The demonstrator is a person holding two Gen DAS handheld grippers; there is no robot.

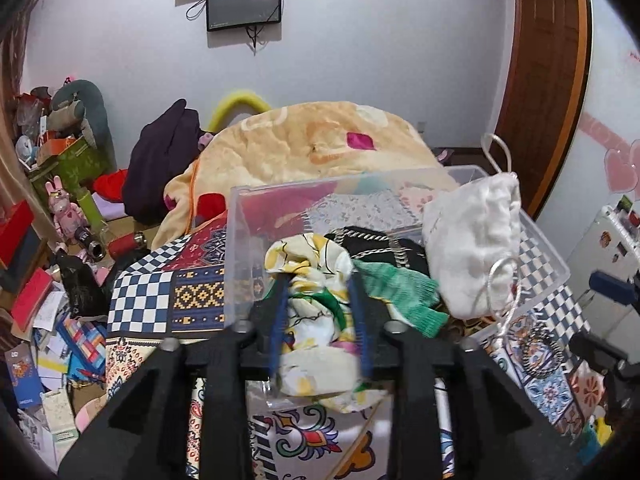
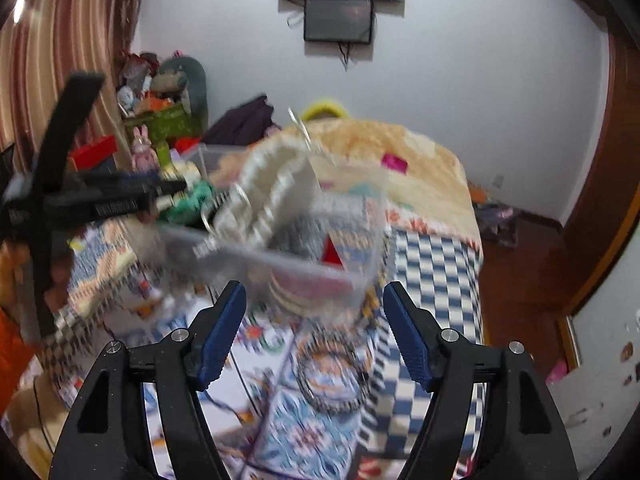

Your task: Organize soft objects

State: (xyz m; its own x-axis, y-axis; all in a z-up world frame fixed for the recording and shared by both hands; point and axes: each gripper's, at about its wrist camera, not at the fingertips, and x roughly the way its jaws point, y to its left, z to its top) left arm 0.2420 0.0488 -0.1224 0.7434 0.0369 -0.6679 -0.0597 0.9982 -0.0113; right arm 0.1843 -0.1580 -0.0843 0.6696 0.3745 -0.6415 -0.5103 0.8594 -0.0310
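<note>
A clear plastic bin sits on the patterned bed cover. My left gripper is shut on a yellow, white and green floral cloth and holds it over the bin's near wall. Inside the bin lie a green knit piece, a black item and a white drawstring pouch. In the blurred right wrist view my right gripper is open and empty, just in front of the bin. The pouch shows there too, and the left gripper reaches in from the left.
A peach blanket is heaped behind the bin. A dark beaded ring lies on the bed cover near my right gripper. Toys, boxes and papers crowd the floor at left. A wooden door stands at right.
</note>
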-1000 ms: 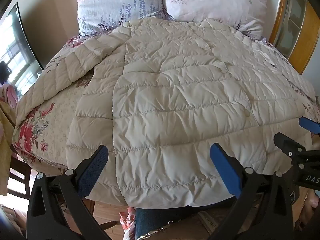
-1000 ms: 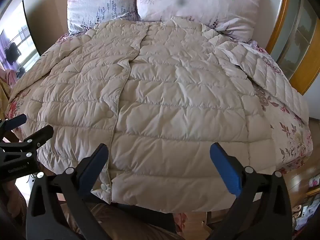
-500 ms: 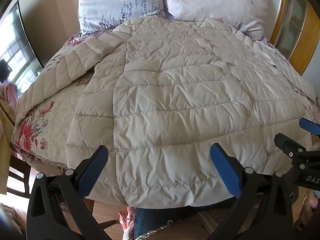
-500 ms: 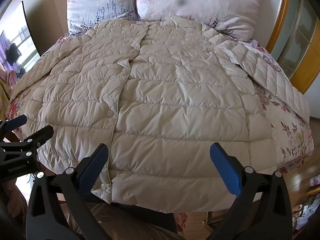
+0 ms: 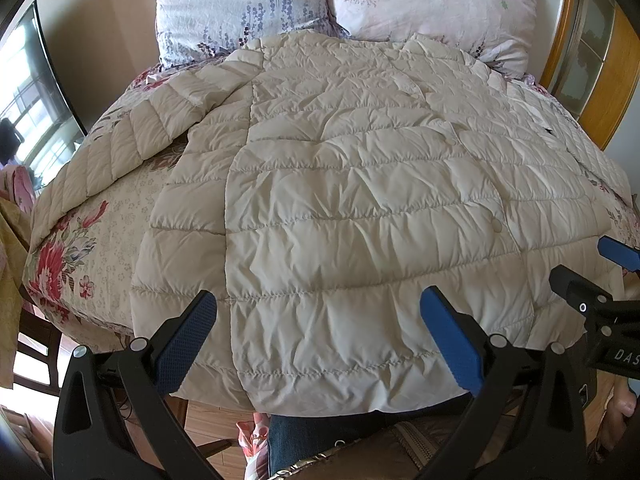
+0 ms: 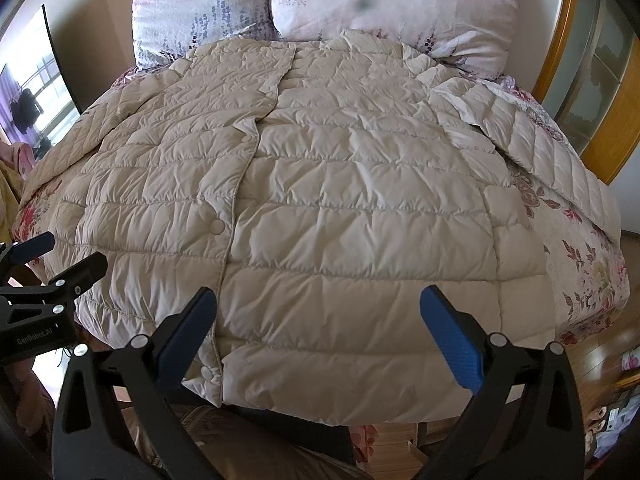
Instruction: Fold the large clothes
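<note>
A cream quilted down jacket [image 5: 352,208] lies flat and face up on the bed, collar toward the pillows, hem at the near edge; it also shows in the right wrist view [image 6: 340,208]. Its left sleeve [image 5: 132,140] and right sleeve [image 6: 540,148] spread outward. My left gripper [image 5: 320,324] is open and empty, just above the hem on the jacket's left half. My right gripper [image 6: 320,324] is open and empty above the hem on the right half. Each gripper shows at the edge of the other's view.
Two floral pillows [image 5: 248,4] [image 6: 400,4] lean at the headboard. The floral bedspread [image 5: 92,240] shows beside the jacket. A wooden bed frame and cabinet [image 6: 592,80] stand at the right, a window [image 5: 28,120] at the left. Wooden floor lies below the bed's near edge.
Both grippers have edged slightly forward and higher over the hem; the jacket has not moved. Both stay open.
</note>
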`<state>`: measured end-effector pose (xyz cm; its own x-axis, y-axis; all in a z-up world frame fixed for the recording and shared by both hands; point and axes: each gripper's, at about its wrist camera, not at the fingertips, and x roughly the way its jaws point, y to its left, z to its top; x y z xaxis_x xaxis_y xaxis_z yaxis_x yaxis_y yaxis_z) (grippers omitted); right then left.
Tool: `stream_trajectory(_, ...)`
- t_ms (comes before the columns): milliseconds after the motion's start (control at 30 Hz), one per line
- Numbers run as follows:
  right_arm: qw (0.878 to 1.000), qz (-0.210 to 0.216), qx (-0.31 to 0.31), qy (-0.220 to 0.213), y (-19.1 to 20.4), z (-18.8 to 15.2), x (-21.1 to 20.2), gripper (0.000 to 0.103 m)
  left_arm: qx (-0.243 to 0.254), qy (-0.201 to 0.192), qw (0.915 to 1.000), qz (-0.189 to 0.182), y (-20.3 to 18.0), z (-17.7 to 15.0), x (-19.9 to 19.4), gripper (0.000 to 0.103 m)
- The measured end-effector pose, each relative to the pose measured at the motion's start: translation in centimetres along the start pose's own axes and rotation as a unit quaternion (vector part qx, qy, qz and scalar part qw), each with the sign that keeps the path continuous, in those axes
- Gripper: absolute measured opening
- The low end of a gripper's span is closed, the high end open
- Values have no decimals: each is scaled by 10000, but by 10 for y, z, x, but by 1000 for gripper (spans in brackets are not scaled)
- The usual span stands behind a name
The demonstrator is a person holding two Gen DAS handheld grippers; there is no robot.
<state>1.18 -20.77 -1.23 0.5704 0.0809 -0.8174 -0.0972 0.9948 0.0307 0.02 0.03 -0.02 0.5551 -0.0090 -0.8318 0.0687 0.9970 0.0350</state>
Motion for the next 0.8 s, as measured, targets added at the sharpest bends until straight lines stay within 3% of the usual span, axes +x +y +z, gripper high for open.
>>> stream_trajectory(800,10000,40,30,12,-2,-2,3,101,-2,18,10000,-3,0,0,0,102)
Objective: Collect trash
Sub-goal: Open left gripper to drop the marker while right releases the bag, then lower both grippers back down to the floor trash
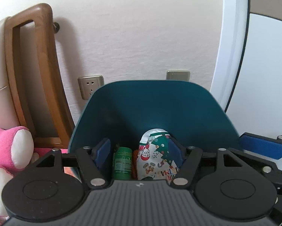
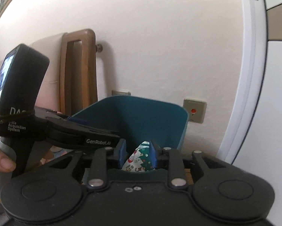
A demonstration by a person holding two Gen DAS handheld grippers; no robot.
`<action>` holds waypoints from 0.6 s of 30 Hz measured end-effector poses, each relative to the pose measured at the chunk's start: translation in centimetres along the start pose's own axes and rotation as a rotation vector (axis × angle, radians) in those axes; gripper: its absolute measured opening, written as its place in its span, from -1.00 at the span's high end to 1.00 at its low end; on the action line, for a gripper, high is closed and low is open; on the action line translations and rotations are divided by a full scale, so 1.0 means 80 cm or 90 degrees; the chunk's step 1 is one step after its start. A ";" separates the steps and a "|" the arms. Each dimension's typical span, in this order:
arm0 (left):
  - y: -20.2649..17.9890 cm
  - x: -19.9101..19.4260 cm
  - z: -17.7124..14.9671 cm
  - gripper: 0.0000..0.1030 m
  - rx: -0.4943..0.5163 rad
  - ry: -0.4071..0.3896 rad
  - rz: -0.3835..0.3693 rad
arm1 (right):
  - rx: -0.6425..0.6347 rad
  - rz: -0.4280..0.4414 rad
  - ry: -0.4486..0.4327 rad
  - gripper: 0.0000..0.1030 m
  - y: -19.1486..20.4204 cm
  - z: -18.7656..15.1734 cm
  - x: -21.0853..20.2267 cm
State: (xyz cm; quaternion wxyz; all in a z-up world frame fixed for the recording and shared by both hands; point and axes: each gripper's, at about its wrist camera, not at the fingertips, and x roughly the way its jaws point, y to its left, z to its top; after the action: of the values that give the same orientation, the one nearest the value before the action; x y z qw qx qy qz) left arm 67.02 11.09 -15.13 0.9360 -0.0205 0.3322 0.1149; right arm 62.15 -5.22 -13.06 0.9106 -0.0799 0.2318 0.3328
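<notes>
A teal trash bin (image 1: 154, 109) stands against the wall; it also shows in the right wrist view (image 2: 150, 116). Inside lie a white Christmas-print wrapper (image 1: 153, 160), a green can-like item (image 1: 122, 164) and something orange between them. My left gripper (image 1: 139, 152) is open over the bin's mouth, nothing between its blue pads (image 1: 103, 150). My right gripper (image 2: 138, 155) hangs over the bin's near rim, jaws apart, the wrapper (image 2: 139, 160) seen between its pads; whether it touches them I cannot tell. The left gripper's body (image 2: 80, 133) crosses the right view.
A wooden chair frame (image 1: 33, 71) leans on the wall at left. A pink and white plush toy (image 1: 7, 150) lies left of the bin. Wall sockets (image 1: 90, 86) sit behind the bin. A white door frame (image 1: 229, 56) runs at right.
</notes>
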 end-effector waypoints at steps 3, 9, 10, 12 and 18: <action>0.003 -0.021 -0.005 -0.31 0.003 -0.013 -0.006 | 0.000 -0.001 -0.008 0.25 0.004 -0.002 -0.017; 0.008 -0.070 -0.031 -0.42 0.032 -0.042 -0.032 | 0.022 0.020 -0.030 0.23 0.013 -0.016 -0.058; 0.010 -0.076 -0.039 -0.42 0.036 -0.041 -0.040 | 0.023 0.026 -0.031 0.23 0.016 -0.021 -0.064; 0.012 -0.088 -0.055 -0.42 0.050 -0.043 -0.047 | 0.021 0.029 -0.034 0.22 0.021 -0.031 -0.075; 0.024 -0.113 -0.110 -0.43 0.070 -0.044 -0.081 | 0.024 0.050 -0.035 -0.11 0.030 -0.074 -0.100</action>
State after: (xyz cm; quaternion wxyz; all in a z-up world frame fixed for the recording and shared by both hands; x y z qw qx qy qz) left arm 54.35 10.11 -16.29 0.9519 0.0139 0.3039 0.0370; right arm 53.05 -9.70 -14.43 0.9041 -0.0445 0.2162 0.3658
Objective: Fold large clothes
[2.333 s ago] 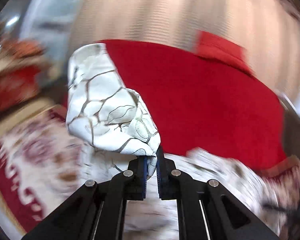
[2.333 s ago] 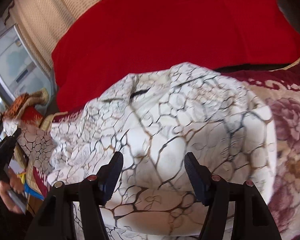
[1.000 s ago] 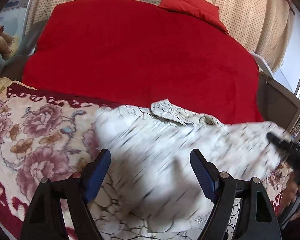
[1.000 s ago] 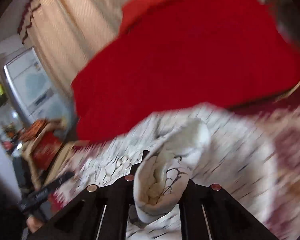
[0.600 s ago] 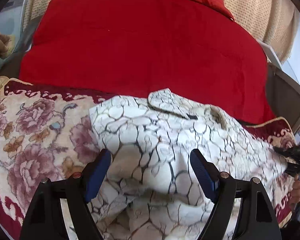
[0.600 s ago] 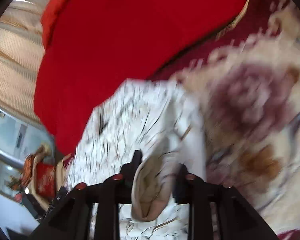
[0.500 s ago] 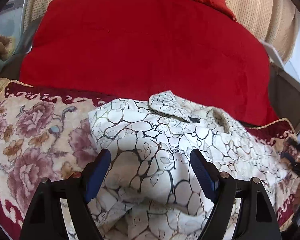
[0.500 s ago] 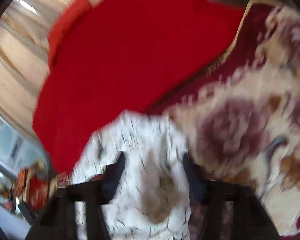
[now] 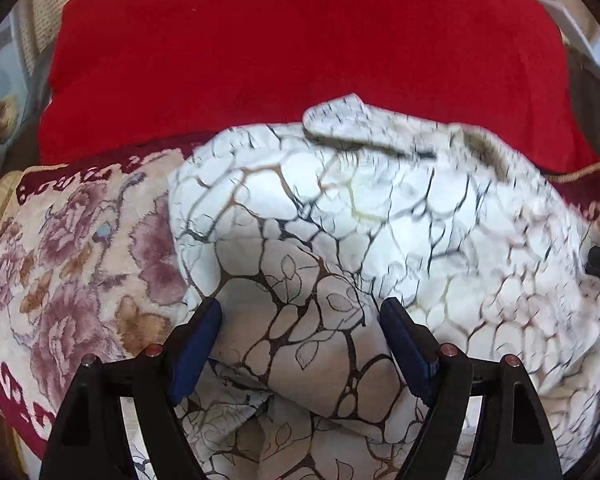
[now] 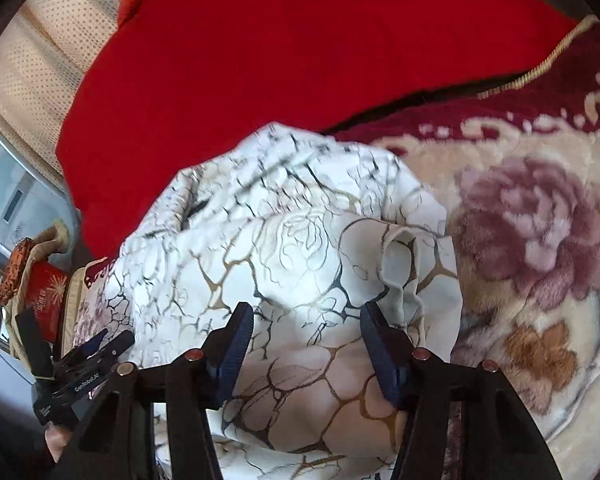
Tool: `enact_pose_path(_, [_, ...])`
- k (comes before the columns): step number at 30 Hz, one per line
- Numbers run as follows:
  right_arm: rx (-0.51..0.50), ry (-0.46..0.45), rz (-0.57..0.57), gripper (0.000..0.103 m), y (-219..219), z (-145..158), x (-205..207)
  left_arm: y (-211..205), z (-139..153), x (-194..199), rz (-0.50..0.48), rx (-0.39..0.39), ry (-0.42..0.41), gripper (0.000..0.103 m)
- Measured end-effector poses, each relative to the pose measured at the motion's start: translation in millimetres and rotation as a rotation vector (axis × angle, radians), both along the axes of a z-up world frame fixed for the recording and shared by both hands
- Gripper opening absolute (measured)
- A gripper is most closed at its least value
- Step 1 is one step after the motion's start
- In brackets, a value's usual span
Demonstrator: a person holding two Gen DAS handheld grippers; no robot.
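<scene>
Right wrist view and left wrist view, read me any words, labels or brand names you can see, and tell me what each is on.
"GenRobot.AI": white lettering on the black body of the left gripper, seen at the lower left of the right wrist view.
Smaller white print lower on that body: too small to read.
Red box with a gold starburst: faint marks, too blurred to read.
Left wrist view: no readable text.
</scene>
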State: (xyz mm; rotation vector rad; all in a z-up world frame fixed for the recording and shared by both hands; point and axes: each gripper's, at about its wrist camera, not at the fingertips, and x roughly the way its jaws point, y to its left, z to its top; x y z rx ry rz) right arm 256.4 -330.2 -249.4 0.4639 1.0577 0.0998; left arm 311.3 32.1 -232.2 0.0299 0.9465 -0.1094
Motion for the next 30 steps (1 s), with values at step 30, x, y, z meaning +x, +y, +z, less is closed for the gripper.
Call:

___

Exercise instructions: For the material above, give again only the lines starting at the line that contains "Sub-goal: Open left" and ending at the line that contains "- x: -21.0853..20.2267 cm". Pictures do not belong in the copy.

Task result:
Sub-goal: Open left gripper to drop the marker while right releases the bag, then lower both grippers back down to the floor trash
A demonstration by a person holding two Gen DAS handheld grippers; no robot.
`<action>` holds waypoints from 0.6 s of 30 Hz measured end-effector poses, each relative to the pose measured at the chunk's start: translation in centimetres along the start pose's own axes and rotation as a rotation vector (axis × angle, radians) in those axes; gripper: its absolute measured opening, written as its place in its span, from -1.00 at the span's high end to 1.00 at its low end; on the action line, for a gripper, high is closed and low is open; on the action line translations and rotations are divided by a full scale, so 1.0 means 80 cm or 90 degrees; the chunk's step 1 is one step after its start. A ";" separates the steps and a "|" the arms. Each dimension's typical span, in this order:
arm0 (left):
  - y: -20.2649..17.9890 cm
  - x: -19.9101..19.4260 cm
  - z: -17.7124..14.9671 cm
  - gripper: 0.0000..0.1030 m
  - rx: -0.4943..0.5163 rad
  - ry: -0.4071..0.3896 rad
  - rz: -0.3835..0.3693 rad
arm1 (right):
  - rx: -0.6425..0.6347 rad
  - rz: -0.4280..0.4414 rad
  - ry: -0.4486..0.4327 rad
  - gripper: 0.0000..0.1030 m
  - y: -19.1486..20.4204 cm
  - z: -18.7656..15.1734 cm
  - x: -21.0853..20.2267 cm

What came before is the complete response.